Task requirements: Omitting the pictures, output all of the records precisely as written.
★ ★ ★
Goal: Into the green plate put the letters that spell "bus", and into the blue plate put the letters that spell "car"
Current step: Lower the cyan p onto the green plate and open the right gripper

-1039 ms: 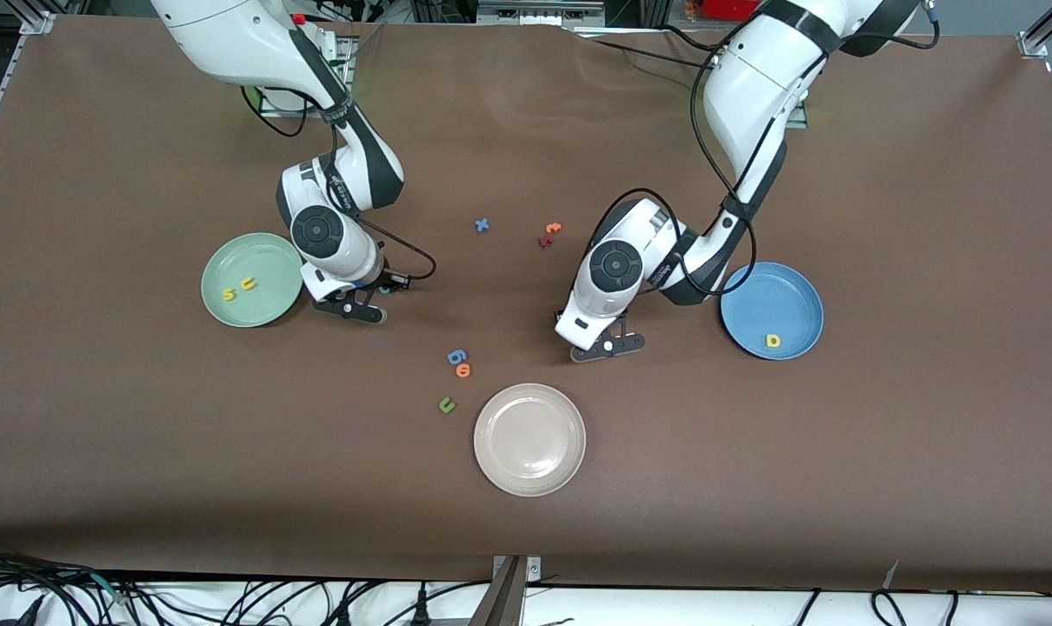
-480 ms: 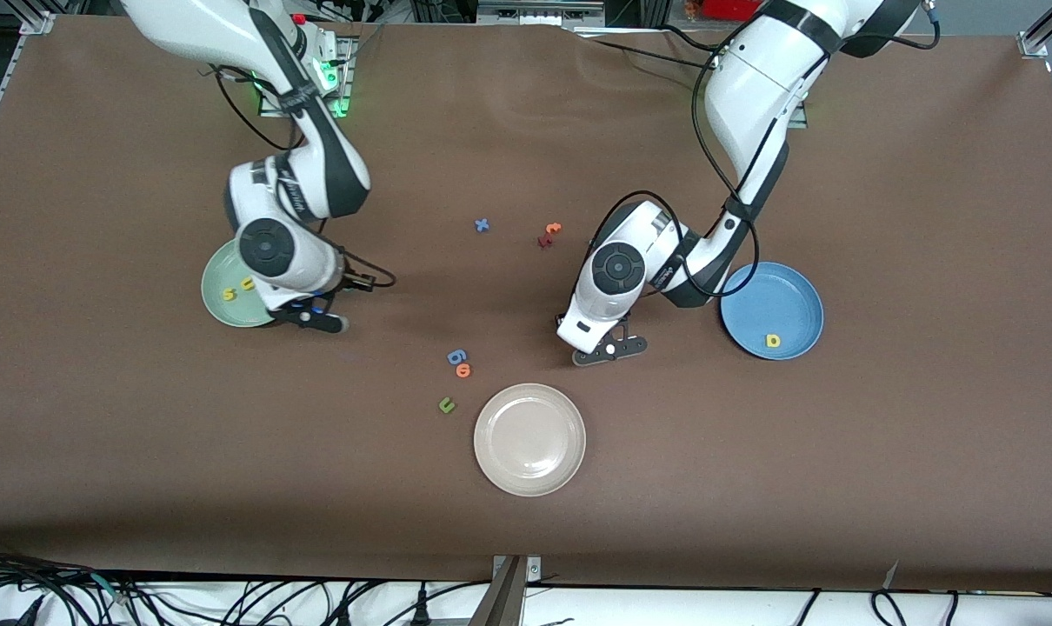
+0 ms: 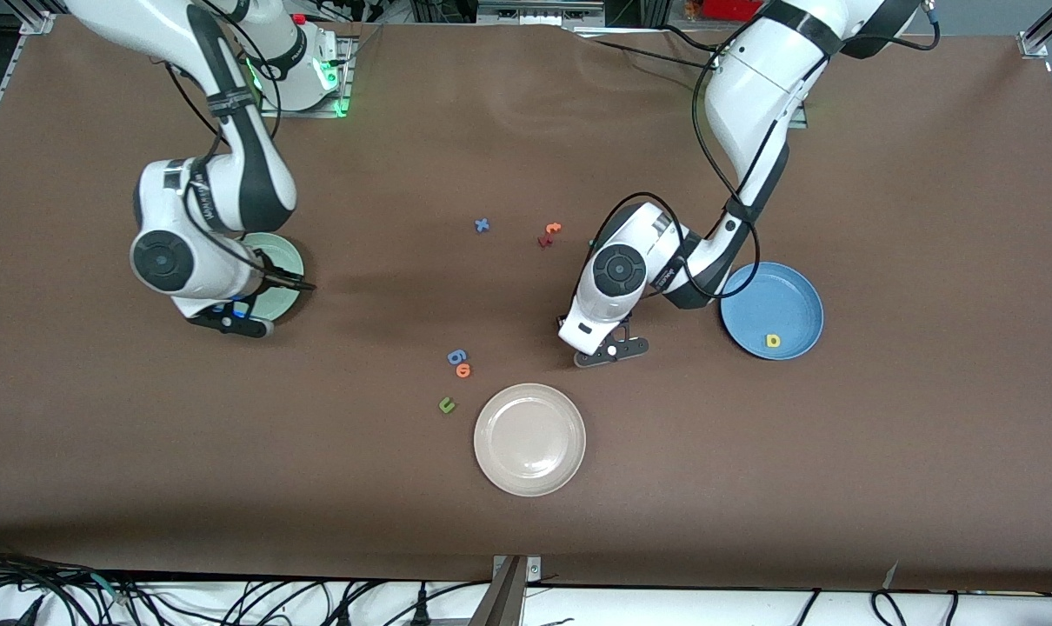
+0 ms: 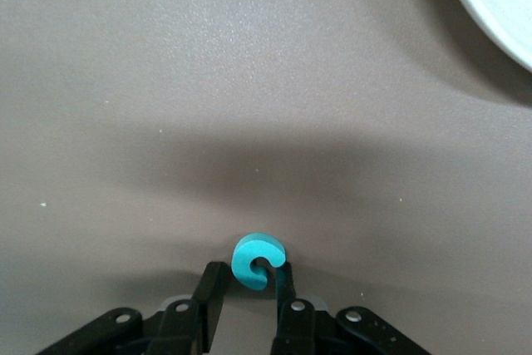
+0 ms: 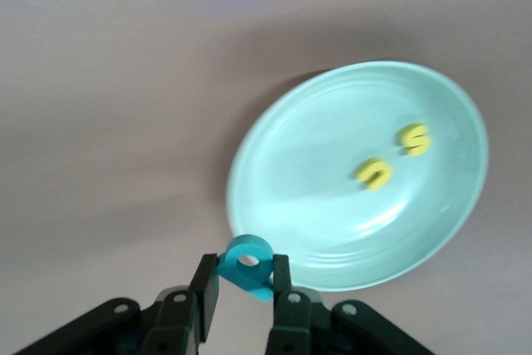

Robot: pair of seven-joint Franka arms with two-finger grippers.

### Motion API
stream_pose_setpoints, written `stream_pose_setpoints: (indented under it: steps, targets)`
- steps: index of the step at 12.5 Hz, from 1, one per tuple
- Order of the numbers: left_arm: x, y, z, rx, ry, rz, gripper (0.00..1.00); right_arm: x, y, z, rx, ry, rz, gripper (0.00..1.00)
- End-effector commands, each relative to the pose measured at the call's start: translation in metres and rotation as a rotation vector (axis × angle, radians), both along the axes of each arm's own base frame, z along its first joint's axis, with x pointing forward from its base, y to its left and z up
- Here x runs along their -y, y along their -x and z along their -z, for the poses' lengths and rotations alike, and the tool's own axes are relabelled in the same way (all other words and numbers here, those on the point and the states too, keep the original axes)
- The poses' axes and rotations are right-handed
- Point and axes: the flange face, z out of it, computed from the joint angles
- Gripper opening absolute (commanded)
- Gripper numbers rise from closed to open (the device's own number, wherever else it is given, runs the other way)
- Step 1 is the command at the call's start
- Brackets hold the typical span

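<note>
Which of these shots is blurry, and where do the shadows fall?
Right wrist view: slight motion blur, yellow letters on the green plate smeared, teal b in the right gripper sharper. Left wrist view: sharp, a soft shadow band on the table beside the teal c. Front view: sharp, evenly lit, darker along the table's near edge.

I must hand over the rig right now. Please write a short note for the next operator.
Right gripper: shut on the teal "b", over the green plate rim.
Left gripper: low at the teal "c", near the cream plate; grip unclear.
Done: yellow "s" and yellow "u" in the green plate; yellow "a" in the blue plate.
Left: drop the "b", bring the "c" to the blue plate; "r" not seen.
</note>
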Motion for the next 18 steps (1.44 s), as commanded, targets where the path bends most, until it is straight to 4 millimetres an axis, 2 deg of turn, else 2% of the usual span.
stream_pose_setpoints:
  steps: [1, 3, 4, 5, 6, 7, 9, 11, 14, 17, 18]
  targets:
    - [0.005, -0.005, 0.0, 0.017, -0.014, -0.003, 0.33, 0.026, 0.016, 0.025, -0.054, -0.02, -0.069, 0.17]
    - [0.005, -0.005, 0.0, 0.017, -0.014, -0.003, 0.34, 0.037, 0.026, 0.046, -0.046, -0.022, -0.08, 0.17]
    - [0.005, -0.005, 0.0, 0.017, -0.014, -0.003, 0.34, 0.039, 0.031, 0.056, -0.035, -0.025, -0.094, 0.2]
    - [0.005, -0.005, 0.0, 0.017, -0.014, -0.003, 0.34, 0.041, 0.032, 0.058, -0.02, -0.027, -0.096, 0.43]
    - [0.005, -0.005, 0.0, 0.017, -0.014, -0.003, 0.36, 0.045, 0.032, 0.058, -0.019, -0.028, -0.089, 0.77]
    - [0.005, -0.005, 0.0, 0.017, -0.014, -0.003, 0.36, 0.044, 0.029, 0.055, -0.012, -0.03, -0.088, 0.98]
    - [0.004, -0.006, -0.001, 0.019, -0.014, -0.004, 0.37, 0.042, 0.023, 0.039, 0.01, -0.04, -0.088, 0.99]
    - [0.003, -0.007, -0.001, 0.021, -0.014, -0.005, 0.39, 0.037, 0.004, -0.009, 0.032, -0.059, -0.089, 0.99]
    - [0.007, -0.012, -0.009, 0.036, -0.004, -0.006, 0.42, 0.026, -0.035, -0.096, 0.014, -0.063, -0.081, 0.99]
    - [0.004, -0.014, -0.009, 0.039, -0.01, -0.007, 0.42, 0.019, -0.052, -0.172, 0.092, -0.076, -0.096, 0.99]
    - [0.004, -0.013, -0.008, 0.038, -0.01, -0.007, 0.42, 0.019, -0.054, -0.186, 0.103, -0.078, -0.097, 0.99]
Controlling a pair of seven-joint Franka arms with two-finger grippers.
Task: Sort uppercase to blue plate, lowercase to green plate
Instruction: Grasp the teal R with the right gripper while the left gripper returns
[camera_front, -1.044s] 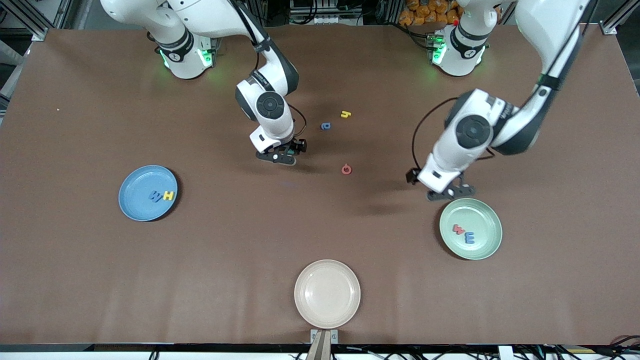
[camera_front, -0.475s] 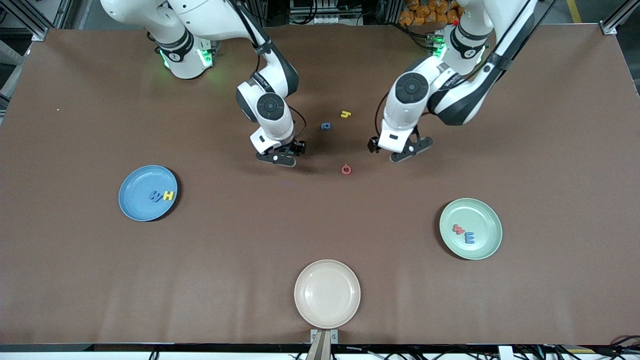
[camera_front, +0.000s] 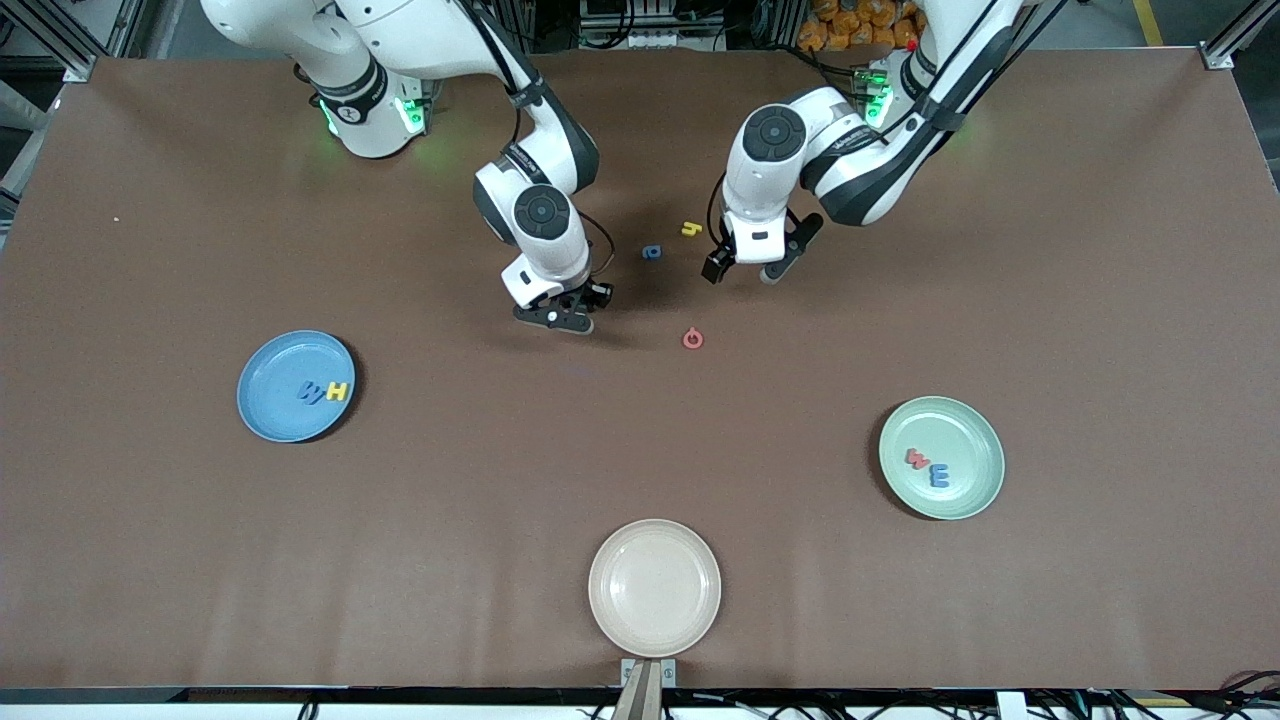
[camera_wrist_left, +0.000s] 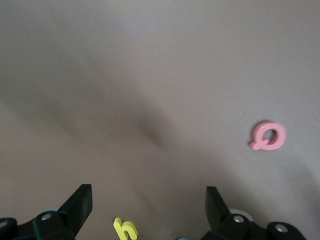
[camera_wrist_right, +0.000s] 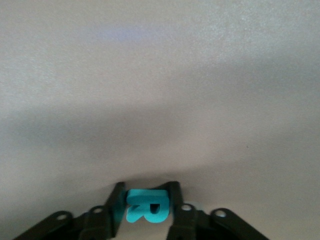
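Right gripper (camera_wrist_right: 146, 207) pinching teal R (camera_wrist_right: 146, 206) by its flat sides between fingertips – tiny, light, probably foam, so gentle squeeze holds. Left gripper (camera_wrist_left: 148, 200) wide open, empty, hovering just over yellow y (camera_wrist_left: 125, 229).

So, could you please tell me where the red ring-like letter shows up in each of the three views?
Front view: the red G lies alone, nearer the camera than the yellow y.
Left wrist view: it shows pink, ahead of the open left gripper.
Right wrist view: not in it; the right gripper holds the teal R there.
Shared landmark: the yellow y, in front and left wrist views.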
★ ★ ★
Your solution:
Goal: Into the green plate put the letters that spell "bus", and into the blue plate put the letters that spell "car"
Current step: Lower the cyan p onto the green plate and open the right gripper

-1039 ms: 
-480 ms: 
+0 ms: 
+0 ms: 
+0 ms: 

Robot: pair of seven-joint Franka arms with two-finger grippers.

### Motion API
stream_pose_setpoints, written `stream_pose_setpoints: (indented under it: steps, targets)`
- steps: index of the step at 12.5 Hz, from 1, one per tuple
- Order of the numbers: left_arm: x, y, z, rx, ry, rz, gripper (0.00..1.00); right_arm: x, y, z, rx, ry, rz, gripper (0.00..1.00)
- End-effector commands, each relative to the pose measured at the call's start: translation in metres and rotation as a rotation vector (axis × angle, radians), both along the axes of each arm's own base frame, z along its first joint's axis, with x pointing forward from its base, y to its left and z up
- Here x runs along their -y, y along their -x and z along their -z, for the poses' lengths and rotations alike, and the tool's own axes are relabelled in the same way (all other words and numbers here, those on the point and the states too, keep the original axes)
- The poses' axes and rotations are right-handed
- Point and axes: the flange face, z out of it, computed from the joint angles
- Gripper opening absolute (commanded)
- Gripper numbers rise from closed to open (the device's own number, wherever else it is given, runs the other way)
- Step 1 is the command at the call's start
- Brackets hold the typical span

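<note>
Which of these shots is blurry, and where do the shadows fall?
Right wrist view: slight motion blur, yellow letters on the green plate smeared, teal b in the right gripper sharper. Left wrist view: sharp, a soft shadow band on the table beside the teal c. Front view: sharp, evenly lit, darker along the table's near edge.

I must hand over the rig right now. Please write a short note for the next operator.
Right gripper: shut on the teal "b", over the green plate rim.
Left gripper: low at the teal "c", near the cream plate; grip unclear.
Done: yellow "s" and yellow "u" in the green plate; yellow "a" in the blue plate.
Left: drop the "b", bring the "c" to the blue plate; "r" not seen.
</note>
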Motion for the next 18 steps (1.44 s), as commanded, targets where the path bends most, until it is straight to 4 millimetres an axis, 2 deg of turn, else 2% of the usual span.
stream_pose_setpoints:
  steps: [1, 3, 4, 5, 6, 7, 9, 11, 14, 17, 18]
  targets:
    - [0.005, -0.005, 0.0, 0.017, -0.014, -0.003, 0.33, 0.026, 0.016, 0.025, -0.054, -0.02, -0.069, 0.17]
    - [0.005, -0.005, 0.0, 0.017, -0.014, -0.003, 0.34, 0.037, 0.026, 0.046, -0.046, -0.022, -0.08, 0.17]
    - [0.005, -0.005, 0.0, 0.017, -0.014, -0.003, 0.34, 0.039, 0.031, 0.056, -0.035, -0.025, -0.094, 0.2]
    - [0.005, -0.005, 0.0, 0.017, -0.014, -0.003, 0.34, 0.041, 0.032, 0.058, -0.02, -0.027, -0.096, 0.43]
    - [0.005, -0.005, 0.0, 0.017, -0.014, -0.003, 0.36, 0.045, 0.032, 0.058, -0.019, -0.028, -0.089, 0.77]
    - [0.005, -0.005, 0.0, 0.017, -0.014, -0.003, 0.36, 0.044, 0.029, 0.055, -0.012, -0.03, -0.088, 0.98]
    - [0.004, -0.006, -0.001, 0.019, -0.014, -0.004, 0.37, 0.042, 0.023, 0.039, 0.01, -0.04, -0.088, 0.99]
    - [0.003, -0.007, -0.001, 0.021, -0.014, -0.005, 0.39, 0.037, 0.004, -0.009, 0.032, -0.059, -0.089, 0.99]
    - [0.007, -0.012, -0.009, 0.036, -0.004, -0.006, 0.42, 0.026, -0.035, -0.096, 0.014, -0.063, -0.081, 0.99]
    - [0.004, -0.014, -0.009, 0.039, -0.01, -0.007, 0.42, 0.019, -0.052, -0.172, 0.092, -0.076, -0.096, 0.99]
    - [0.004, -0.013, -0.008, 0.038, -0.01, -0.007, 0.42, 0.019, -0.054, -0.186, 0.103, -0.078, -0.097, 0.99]
Controlling a pair of seven-joint Franka arms with two-finger grippers.
Task: Sort uppercase to blue plate, lowercase to green plate
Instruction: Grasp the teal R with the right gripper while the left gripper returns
[camera_front, -1.044s] 
[camera_front, -0.475s] 
[camera_front, +0.000s] 
[camera_wrist_left, +0.000s] 
[camera_wrist_right, +0.000s] 
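Right gripper (camera_wrist_right: 146, 207) pinching teal R (camera_wrist_right: 146, 206) by its flat sides between fingertips – tiny, light, probably foam, so gentle squeeze holds. Left gripper (camera_wrist_left: 148, 200) wide open, empty, hovering just over yellow y (camera_wrist_left: 125, 229).

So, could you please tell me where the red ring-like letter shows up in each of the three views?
Front view: the red G lies alone, nearer the camera than the yellow y.
Left wrist view: it shows pink, ahead of the open left gripper.
Right wrist view: not in it; the right gripper holds the teal R there.
Shared landmark: the yellow y, in front and left wrist views.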

No further output is expected.